Immigration debate may get ugly: history

If History Is a Guide, The Immigration Debate Is Going to Get Ugly Very Fast

By Mark W. Naison

Dr. Naison is Professor of History and African American Studies at Fordham University. He is the author of Communists in Harlem During the Great Depression, White Boy: A Memoir, co-editor of The Tenant Movement in New York City, and over 100 articles on African American politics, social movements and American culture and sports. Dr. Naison is the Principal Investigator of the Bronx African American History Project.

As someone who has spent his adult life studying American labor history, I watch the unfolding of the current immigration debate with growing trepidation. As conservative demands for sealing of borders clash with the newly awakened immigrant community's demands for amnesty and liberalized migration rules, I can't help but think of a time after World War I when a nation panicked by the growing visibility and assertiveness of Southern and Eastern European immigrants passed the tightest immigration laws in the nation's history.

The parallels with the current situation are almost eerie.

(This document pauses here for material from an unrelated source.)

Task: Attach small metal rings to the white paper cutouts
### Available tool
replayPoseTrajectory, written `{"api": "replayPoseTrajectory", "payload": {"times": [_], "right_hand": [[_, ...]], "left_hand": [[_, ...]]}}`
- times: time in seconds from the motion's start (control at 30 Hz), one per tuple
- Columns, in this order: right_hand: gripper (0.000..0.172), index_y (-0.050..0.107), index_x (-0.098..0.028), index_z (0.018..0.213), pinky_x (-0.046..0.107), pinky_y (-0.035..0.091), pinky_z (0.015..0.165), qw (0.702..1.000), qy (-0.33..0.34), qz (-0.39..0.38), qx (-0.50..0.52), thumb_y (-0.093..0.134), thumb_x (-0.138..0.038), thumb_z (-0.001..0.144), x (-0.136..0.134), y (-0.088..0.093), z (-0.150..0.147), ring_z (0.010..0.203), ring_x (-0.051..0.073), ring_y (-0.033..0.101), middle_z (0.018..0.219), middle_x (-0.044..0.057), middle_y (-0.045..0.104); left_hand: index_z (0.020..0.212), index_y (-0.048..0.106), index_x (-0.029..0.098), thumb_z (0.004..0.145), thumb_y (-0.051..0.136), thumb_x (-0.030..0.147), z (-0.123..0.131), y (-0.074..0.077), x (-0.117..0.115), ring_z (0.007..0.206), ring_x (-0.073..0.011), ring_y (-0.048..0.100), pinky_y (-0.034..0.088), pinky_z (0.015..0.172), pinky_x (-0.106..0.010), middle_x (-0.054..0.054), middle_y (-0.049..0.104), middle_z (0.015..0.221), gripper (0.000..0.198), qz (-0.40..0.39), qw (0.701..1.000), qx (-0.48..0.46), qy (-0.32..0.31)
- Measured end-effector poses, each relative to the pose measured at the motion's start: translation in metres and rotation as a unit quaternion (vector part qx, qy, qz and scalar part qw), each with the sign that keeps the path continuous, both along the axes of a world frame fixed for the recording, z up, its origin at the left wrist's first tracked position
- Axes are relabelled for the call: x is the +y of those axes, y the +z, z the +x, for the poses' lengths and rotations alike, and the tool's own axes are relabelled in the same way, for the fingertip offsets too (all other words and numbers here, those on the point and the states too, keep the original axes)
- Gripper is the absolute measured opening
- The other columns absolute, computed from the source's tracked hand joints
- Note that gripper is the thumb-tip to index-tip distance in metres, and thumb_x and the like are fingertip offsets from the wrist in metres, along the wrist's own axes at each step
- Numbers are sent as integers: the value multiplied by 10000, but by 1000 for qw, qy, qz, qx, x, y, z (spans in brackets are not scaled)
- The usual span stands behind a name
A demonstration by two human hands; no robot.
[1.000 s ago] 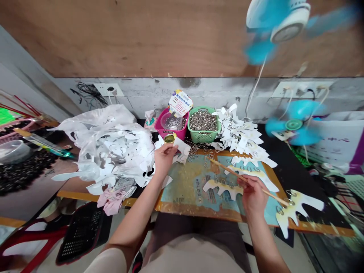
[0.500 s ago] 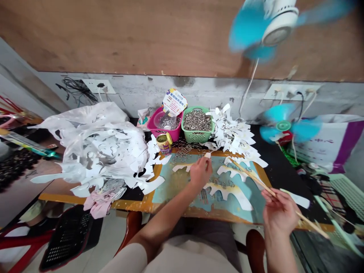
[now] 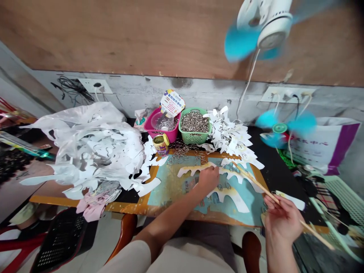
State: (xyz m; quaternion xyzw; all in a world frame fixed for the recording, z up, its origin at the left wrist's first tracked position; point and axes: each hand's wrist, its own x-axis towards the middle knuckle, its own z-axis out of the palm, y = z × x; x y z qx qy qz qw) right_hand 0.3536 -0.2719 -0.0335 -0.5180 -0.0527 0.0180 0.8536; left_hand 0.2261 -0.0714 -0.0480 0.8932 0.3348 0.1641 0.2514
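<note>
white paper cutout (image 3: 192, 170) lies flat on the painted board (image 3: 163, 189), my left hand (image 3: 209, 180) curled over it, grip unclear, best kept steady, while my right hand (image 3: 283, 220), just off the board's right edge, pinches a thin wooden stick (image 3: 256, 182).

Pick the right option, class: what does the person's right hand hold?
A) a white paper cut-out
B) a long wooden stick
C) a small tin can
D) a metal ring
B. The right hand grips a long wooden stick, which runs diagonally through the fingers and extends beyond the hand on both sides.
</note>
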Motion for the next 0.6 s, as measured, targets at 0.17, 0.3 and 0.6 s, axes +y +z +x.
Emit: {"api": "replayPoseTrajectory", "payload": {"times": [0.17,0.3,0.6], "right_hand": [[106,674,-137,664,294,576,472,1000,1,-9,6,606,-174,591,7,1,-3,530,188,684,682,24,686],[108,677,-138,659,283,576,478,1000,-1,-4,9,606,-166,584,10,1,-4,525,181,683,676,13,691],[151,694,-116,704,272,595,514,1000,-9,6,3,592,-141,595,0,1,6,539,172,694,697,33,696]], "left_hand": [[903,695,175,909,501,170,-9,-1,0,914,-253,601,465,787,-348,-151,648,968,194,13,999,9,-44],[826,715,192,849,598,187,-10,-2,-4,947,-260,590,462,888,-373,-132,658,927,119,17,996,0,-89],[917,723,207,886,511,175,-51,3,45,860,-227,608,479,825,-332,-103,666,913,216,-8,999,-52,-3]]}}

Between 1890 and 1919, Southern and Eastern European immigrants, almost none of the them English speaking, flooded into the nation's cities and factory towns by the millions, becoming the nation's major labor force in steel, mining, food processing, and garment production. It was their skill and labor that sparked the United States emergence as the world's major industrial power, yet to most Americans, they remained virtually invisible. Confined to ghettoes and "hunkietowns" where they could speak their own language, spawning a host of immigrant enterprieses, often returning to their own countries when they accumulated a nest egg, these laboring men and women,even when they became the majority in urban areas, had virtually no daily contact with English speaking Americans By the time World War I broke out, large expanses of metropolises like New York Chicago, and Pittsburgh, or cities like Patterson and Akron, were places where no English was spoken, and resembled European peasant villages more than New England country towns

World War I ended the immigrants invisibility, and with it, the atmosphere of tolerance for their presence. First came a three year debate over American entry into the war, which revealed a powerful immigrant presence in the ranks of anti-war activists, especially those motivated by Socialist ideals; then came the drive a constitutional amendment banning the sale and alchohol beverages, which found its strongest opposition in immigrant neighborhoods, and finally came the nationwide strike wave of 1919 which showed the power of immigrant workers to shut down entire industries and in a few cases, entire cities.

By the time of the 1920 Presidential Election, large portions of the electorate had become convinced that Southern and Eastern European immigration had to be stopped in its tracks. This reaction was fueled by a fear of crime as much as fear of labor unrest and political radicalism. The widespread defiance of national prohibition in immigrant working class neighborhoods and the rise of powerful crime syndicates, seemed to particularly enrage nativists and helped spark a revival of the Ku Klux Klan as a nationwide movement Like the Minutemen of today, the Klan of the 20’s took the law into to their own hands, attacking bootleggers, blacks, Catholics and Jews, with tactics that ranged from cross burnings to lynchings.

By 1924, immigration restriction had become the dominant issue of the national Republican Party and the result was a passage of immigration codes, based entirely on country of origin, that changed the face of America for two generations. Immigration from the nations of Eastern Europe, which exceeded 400,000 in 1919, was cut to under 40,000. Immigration from Italy was restricted to 4,000. The working class immigrant ghettoes of scores of American cities were deprived of new arrivals that would keep ethnic business districts alive and assure the preservation of European languges. Over time, with the aid of a public school system that used English only and a powerful and seductive popular culture that reached people through radio and movies, residents would become Anglicized and Americanized and the multilingual urban neighborhoods of the 20’s would become a distant memory.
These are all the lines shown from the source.